Akhirnya kita berjumpa. Iya,
berjumpa dalam nuansa yang bercampur rasa. Nuansa yang tiba-tiba membuat kita
merasa menjadi lain. Bukan lagi aku dengan beraniku dan kamu dengan beranimu,
melainkan rasa dag dig dug yang selalu memburu-buru dalam setiap kontak kita.
Aku ingat aku memperlakukanmu seperti di bandara, dengan gelagat seorang
pembantu desa aku mendatangimu dengan malu-malu membawa kertas merah muda yang
menanyakan namamu.
Semua itu terasa lugu, begitu
saja terjadi. Aku seakan berani meremas-remas kertas merah muda itu di depanmu,
bukan apa-apa. Hanya malu dan rasa tak karuan ini sedang merajai hatiku yang
berdetak tak tentu. Aku tak percaya, aku bisa bertemu denganmu di kotamu yang
sama lugunya dengan kotaku.
Kita bersama tak terlalu lama,
tidak lebih dari lima jam namun begitu bermakna. Iya, bermakna bagi aku
terutama, entah kamu apalagi kita. Aku pikir kita menikmati setiap jelajah
pertemuan ini. Kita seakan masuk dalam dunia beda kita, kamu dalam duniaku yang
suka berfantasi dan rempong dalam bahasa bencong, aku dalam duniamu yang begitu
keras namun inspiratif. Aku suka semua ini, aku suka kita.

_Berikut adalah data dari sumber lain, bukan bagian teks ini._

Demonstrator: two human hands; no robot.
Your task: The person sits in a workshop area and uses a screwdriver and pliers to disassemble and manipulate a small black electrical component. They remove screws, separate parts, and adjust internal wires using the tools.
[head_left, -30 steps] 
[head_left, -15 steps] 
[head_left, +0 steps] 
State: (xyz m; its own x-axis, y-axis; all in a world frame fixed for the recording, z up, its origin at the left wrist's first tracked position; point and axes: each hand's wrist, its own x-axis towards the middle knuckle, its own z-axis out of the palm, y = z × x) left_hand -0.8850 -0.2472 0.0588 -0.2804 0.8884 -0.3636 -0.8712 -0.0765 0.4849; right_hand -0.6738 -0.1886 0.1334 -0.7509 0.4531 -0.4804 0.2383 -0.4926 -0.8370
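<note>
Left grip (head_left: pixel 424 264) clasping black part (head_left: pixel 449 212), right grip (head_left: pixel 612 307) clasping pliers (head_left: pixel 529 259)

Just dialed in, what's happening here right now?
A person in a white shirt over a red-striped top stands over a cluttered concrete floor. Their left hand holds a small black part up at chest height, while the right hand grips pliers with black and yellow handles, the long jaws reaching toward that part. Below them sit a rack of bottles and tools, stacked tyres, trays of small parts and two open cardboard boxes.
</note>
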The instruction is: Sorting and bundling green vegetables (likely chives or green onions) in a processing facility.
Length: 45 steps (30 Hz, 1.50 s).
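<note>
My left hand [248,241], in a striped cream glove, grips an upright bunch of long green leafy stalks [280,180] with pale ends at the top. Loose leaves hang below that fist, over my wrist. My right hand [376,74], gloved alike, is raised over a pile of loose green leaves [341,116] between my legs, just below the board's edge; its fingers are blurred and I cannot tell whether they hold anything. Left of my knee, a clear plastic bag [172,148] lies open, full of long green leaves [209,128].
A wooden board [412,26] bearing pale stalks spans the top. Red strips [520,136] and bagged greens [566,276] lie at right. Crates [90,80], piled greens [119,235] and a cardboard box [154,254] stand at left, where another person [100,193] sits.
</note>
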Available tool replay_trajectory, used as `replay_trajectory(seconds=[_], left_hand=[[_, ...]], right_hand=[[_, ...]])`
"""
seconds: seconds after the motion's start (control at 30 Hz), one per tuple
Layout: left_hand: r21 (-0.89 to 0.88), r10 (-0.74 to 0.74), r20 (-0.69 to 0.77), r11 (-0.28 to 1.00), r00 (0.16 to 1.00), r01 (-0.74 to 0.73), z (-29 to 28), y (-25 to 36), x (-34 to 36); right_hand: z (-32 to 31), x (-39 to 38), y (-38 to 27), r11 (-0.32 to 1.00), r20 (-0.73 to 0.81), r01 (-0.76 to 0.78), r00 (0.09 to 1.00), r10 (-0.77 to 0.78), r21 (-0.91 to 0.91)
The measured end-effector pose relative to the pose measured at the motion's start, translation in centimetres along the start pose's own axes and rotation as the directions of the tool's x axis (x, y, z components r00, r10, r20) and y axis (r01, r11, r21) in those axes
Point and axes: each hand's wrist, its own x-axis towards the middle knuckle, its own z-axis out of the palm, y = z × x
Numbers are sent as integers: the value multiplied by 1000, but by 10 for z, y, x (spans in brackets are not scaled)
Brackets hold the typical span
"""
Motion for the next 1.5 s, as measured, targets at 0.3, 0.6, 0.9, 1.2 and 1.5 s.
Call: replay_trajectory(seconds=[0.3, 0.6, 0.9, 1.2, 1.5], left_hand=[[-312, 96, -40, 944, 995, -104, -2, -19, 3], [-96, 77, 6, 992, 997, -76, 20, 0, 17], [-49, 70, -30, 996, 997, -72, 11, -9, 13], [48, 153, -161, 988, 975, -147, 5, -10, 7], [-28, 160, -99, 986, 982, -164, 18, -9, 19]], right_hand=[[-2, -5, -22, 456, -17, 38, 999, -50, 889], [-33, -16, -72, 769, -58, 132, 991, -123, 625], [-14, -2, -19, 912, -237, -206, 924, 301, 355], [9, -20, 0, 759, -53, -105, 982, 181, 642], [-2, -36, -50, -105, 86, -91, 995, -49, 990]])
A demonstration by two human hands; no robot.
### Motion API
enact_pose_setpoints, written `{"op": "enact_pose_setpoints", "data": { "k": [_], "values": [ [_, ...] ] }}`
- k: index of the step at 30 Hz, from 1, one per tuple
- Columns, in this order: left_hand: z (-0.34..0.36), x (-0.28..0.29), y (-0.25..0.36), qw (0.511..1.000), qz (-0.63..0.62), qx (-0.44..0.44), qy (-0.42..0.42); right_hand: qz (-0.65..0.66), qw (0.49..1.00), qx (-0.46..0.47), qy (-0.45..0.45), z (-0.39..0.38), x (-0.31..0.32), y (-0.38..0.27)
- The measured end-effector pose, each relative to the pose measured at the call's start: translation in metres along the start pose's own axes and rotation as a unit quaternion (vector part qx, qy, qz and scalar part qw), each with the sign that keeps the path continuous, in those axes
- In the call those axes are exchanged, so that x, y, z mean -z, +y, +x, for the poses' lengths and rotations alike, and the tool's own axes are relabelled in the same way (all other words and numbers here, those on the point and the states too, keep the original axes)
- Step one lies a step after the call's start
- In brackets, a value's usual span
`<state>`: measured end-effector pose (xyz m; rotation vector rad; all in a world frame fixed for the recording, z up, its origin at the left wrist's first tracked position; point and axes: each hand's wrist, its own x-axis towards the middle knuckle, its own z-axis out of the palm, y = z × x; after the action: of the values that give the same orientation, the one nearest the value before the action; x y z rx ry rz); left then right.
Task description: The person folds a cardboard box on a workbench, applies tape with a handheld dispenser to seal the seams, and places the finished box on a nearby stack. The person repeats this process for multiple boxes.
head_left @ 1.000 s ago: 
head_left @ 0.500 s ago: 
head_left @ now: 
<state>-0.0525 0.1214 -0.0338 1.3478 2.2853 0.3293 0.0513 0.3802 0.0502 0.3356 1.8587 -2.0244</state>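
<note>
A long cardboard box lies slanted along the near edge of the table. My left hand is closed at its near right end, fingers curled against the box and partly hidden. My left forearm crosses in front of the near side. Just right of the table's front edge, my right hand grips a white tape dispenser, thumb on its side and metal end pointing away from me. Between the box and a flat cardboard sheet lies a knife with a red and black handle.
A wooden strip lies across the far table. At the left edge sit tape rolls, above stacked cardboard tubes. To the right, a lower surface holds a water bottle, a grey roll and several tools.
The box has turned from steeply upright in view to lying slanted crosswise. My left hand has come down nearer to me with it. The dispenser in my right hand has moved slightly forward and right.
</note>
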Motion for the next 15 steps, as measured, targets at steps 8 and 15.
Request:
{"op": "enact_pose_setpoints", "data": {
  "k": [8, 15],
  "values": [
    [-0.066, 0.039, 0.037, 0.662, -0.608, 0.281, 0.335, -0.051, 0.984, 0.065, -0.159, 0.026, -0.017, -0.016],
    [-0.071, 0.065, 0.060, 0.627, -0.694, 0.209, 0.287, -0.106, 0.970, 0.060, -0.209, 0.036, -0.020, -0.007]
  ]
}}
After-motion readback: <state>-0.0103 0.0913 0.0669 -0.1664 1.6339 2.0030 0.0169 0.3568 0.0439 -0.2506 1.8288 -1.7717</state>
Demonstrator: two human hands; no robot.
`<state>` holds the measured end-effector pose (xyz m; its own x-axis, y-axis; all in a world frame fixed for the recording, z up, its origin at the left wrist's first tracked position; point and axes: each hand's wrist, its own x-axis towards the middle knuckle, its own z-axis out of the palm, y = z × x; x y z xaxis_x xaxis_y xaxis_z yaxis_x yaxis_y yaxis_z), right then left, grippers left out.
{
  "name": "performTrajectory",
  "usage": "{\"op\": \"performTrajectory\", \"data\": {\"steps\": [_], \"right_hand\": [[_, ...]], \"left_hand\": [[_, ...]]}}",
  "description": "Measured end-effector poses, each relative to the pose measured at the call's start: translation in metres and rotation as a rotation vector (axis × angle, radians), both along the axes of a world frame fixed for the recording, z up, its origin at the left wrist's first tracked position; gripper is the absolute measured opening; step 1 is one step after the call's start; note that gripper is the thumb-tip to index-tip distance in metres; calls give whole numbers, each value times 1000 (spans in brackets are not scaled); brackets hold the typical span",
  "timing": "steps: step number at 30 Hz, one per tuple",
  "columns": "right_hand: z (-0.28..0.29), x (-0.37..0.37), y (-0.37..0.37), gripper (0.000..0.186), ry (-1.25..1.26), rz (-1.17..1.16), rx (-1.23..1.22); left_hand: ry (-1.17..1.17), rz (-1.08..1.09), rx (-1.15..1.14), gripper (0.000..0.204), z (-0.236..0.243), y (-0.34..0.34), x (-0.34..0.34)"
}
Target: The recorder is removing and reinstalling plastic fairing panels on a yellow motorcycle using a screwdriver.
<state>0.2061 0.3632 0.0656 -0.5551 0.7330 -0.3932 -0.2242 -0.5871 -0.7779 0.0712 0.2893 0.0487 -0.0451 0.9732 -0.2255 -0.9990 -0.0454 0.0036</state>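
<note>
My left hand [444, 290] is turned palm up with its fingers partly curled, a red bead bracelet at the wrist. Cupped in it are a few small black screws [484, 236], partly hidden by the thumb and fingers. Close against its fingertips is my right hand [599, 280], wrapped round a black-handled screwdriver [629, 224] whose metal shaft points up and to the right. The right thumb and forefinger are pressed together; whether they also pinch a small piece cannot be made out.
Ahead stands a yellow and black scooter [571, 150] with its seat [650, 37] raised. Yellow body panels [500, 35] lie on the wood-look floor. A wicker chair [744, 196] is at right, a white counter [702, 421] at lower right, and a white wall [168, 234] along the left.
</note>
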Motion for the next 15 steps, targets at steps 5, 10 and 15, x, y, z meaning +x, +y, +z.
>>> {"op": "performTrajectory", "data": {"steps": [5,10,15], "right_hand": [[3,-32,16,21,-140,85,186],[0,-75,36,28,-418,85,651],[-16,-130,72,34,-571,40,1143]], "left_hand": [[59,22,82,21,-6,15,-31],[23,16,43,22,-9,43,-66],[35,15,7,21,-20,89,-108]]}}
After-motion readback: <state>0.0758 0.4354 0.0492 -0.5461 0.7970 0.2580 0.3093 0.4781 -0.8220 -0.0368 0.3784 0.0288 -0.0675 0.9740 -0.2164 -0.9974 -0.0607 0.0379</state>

Entah apa yang menggelayuti
setiap rasa. Aku berusaha mengalihkan dan aku berusaha tak menebak. Aku
bercerita kamu menyimak, kamu bercerita aku lebih antusias menyimak. Hanya
canda-canda kecil yang menjadi latar dalam setiap adegan yang kita lakukan. Iya
adegan aku menatap jendela, dan kamu yang serasaku ingin melihatku lebih lama.
Aku pun terkadang demikian dalam setiap diamku. Kita seperti remaja, walau
hanya dalam setiap rasa yang kita punya.
Semua beralih lirih dan akhirnya
sunyi. Kita harus menghentikan pertemuan kita. Entah apa yang ada dalam benak
kita masing-masing, aku seperti tak ingin lelah untuk dapat memperjuangkan
cerita ini. Iya cerita yang katanya nyata tapi entah terasa ataukah tidak.
Dengan berjuang aku merasa hidup, hidupku memang bukan kamu, tapi kamu satu
dari sekian alasan mengapa aku masih bertahan hidup.
Terima kasih untuk setiap cerita
dan satu carik kertas gambar penuh makna.
Kamu mulai bisa mengimajinasikan
namaku.
Dengan kasih...
Tanpa nama.
Kota yang ingin kamu kunjungi,
sepuluh bulan dua kabisat tahun masehi.